TASK OBJECTIVE:
In the entries below, find each line with the word "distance" and pull it out.

Records from a collection
^^^^

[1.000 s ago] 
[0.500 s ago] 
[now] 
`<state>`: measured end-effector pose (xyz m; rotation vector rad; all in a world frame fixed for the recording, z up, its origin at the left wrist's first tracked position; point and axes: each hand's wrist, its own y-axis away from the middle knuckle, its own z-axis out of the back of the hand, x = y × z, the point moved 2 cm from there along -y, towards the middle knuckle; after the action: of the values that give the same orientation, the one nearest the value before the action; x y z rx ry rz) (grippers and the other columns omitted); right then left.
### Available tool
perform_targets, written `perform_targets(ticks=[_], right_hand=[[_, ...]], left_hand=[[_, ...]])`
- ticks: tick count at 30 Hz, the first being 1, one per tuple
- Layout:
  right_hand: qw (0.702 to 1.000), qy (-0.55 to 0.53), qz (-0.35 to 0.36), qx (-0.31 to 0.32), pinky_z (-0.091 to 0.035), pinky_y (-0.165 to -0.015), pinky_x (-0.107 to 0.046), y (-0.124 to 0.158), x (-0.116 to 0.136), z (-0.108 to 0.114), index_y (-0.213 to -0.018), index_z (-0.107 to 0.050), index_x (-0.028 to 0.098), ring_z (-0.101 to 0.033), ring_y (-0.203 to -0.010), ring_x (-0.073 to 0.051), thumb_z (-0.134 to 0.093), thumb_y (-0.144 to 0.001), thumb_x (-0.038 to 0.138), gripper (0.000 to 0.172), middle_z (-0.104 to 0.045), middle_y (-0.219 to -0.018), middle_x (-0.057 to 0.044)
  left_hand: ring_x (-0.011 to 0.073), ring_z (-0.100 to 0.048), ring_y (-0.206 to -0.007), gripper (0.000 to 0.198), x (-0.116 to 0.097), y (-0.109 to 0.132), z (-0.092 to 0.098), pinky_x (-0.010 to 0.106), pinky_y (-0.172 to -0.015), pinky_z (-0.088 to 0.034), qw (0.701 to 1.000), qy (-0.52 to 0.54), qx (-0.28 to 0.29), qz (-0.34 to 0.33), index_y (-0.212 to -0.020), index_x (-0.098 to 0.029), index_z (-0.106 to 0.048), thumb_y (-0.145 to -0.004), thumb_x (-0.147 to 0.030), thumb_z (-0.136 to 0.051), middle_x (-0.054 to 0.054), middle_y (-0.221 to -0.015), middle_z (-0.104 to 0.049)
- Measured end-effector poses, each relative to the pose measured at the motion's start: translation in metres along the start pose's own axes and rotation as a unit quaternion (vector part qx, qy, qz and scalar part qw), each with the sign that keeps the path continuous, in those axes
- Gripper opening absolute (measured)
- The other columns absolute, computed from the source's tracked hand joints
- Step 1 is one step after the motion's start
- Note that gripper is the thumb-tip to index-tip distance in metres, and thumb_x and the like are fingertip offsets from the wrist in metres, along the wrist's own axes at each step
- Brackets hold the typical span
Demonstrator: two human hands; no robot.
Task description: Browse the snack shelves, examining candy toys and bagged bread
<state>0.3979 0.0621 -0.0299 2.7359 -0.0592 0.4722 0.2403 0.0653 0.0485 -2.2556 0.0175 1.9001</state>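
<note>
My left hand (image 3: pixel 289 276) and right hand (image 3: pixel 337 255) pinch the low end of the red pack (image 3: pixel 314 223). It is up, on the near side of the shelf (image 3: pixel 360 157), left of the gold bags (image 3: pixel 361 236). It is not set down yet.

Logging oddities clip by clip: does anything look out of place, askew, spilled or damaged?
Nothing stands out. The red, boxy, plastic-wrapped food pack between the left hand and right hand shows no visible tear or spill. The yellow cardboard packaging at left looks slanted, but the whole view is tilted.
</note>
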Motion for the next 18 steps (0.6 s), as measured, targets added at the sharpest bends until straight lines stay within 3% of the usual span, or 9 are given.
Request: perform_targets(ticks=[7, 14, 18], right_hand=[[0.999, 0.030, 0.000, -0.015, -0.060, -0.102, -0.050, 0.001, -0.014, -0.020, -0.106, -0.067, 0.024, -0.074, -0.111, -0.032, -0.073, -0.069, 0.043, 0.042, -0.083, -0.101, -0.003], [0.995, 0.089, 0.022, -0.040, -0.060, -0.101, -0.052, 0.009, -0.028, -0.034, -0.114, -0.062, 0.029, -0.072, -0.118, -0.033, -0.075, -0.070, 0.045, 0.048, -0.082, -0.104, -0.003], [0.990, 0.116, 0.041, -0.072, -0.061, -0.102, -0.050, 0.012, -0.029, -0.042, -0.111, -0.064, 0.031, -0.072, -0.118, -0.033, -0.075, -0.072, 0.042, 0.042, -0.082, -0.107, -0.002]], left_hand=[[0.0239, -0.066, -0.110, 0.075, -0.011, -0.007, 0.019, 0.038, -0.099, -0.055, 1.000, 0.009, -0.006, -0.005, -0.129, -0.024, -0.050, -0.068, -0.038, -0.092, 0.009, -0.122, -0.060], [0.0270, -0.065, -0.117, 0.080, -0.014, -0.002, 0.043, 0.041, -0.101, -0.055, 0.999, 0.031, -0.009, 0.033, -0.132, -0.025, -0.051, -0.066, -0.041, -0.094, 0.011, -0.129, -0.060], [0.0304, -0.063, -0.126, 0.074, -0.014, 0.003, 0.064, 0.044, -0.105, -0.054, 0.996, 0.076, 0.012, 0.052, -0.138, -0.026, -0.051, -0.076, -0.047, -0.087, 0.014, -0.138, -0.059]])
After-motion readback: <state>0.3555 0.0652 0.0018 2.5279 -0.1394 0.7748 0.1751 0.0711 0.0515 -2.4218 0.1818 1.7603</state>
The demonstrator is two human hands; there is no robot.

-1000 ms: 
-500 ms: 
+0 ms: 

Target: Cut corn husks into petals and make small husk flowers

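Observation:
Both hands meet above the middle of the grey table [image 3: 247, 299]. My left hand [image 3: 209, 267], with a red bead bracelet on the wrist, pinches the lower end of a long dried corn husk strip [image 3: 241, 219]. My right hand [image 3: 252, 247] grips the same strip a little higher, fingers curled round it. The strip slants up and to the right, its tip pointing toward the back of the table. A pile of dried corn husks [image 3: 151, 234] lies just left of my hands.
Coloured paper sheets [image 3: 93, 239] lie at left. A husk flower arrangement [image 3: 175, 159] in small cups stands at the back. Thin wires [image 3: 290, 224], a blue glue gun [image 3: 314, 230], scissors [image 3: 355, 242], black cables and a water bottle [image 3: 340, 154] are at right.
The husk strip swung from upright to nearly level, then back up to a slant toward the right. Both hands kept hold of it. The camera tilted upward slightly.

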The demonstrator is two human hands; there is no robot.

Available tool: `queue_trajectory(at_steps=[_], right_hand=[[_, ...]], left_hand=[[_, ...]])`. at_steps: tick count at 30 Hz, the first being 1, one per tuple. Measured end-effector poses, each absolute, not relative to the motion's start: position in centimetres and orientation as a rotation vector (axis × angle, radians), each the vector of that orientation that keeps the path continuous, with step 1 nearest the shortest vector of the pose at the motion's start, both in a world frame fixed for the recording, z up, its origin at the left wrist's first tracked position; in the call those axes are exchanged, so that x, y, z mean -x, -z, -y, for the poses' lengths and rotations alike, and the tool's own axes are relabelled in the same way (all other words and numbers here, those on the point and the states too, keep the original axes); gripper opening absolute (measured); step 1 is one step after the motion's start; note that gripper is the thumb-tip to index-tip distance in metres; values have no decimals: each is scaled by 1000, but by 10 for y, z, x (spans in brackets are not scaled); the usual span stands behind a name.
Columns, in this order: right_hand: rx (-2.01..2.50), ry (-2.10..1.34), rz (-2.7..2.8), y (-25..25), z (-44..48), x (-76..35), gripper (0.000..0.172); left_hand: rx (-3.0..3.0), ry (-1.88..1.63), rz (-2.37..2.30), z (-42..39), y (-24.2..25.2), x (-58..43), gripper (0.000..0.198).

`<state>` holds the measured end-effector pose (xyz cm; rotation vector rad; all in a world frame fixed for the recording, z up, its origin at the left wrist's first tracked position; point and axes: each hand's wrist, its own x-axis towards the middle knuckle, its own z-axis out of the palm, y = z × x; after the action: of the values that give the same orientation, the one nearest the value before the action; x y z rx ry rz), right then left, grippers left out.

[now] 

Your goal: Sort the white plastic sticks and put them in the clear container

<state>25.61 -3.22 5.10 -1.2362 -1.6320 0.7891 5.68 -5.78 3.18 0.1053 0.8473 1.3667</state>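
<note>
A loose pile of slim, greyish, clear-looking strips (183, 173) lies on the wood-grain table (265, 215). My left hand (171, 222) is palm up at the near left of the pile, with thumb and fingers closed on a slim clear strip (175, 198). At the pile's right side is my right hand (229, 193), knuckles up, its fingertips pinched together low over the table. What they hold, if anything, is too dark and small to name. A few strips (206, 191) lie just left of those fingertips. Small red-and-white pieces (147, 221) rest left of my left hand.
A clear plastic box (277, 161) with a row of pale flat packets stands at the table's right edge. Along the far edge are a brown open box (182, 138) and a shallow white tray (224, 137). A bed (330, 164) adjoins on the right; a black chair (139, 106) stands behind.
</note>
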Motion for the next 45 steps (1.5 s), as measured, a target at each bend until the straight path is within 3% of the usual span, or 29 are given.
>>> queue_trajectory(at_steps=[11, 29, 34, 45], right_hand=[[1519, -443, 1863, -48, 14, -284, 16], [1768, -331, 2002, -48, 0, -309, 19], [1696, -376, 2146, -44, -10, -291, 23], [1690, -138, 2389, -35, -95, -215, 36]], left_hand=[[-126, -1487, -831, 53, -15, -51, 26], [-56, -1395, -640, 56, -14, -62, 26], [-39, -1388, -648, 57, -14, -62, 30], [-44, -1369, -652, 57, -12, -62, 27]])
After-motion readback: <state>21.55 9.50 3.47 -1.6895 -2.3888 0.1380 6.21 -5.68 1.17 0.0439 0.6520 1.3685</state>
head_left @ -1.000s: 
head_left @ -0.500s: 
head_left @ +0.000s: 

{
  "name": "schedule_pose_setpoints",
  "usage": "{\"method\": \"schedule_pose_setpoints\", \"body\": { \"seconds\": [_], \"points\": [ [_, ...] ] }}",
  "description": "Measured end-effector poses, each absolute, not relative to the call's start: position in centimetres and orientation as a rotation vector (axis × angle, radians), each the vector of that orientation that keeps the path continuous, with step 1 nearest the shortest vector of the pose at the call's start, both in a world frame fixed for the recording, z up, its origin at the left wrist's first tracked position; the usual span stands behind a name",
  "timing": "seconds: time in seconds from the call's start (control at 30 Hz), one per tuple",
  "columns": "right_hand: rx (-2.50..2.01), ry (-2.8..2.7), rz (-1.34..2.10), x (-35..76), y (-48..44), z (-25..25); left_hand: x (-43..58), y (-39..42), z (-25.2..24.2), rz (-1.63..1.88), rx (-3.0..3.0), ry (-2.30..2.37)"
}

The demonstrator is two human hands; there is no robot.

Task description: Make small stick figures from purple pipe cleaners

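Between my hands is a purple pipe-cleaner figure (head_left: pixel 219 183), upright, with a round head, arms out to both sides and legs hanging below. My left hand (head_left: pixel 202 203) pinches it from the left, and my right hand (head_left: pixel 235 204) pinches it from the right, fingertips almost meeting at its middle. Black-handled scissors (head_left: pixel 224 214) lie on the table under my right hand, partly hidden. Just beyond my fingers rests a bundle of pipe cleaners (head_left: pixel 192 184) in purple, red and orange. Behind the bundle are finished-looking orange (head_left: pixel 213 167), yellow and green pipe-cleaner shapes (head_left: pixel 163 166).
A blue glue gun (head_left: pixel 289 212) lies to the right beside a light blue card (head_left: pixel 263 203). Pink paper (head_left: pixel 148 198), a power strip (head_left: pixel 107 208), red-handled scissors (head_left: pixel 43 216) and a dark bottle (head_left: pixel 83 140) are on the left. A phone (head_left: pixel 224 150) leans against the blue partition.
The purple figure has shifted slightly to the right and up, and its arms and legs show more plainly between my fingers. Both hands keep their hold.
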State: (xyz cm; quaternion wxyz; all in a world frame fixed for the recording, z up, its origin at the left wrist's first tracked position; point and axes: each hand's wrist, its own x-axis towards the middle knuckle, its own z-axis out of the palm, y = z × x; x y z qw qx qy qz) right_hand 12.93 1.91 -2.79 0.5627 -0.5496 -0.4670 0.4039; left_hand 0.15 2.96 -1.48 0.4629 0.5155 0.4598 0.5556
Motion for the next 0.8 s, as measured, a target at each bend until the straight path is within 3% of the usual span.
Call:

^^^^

ANSWER FOR THE TASK:
- Note that gripper is the thumb-tip to index-tip distance in metres, and thumb_x and the like are fingertip offsets from the wrist in metres, along the wrist's own axes at each step
Available tool: `queue_trajectory(at_steps=[_], right_hand=[[_, ...]], left_hand=[[_, ...]])`. at_steps: tick count at 30 Hz, the first being 1, one per tuple. Measured end-effector poses, each absolute, not relative to the motion's start: position in centimetres and orientation as a rotation vector (axis × angle, radians), each the vector of that orientation that keeps the path continuous, with step 1 nearest the shortest vector of the pose at the motion's start, both in a world frame fixed for the recording, z up, its origin at the left wrist's first tracked position; in the call those axes are exchanged, so that x, y, z mean -x, -z, -y, for the poses' lengths and rotations alike, and the tool's own axes are relabelled in the same way (all other words and numbers here, those on the point and the states too, keep the original axes); gripper opening absolute (measured); step 1 is one step after the motion's start; note that gripper is the thumb-tip to index-tip distance in metres; values have no decimals: each is scaled by 1000, but by 10 for y, z, x (spans in brackets are not scaled); the usual span stands behind a name.

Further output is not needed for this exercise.